Context-Dependent Metabolic Adaptation in Microbial Communities: From Monocultures to Complex Ecological Interactions

Microbial communities perform myriad functions in various environments, including the mammalian gut. These functions are largely based on the metabolic activity of microbial communities, which arises from the individual members' contributions and their interactions. However, microbial functions and interactions are often inferred from simplified systems such as pure or pairwise cultures. Larger communities, in particular, are mainly analysed by metagenomics and the activity is deduced from the genetic potential of their community members. Although these approaches allow detailed insights into compositions, pairwise interactions and potential functions, they neglect the complexities of microbial communities, as evident in higher-order relationships, competition outcomes and the regulatory influence of environmental factors and other community members. Here, we study a mouse gut community along a gradient of complexity - from monocultures, to in vitro communities, to the mouse gut, to probe how bacteria adapt metabolically to their biotic and abiotic environments. Using metaproteomics to analyze realized bacterial niches and metabolic modeling to infer community interactions, we found that bacteria substantially modify their carbon source usage, biosynthetic activities, and protein allocation when grown in communities versus isolation.
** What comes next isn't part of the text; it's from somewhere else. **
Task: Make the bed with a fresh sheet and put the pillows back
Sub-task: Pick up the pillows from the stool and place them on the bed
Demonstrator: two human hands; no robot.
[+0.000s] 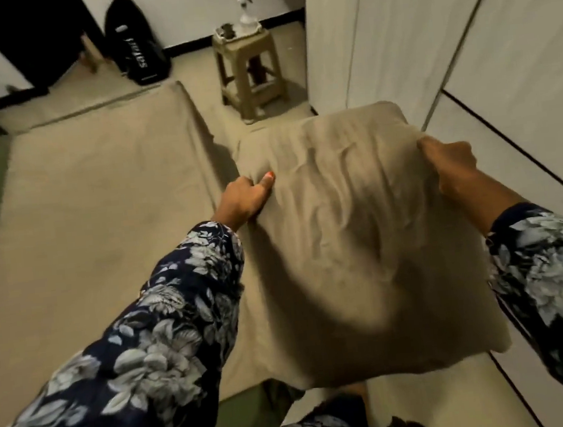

Furthermore, communities themselves adapted to their growth environment, changing in functionality as well as in the metabolic network between members. Host-associated communities isolated from the mouse gut invested in resource acquisition and utilized a broader spectrum of carbon sources, resulting in a large increase of predicted interactions between them. Our findings demonstrate the remarkable adaptability of microbes and microbial communities across environmental contexts. This underscores the critical need to study microbiomes under near-natural conditions and incorporate context-specific data into functional analyses.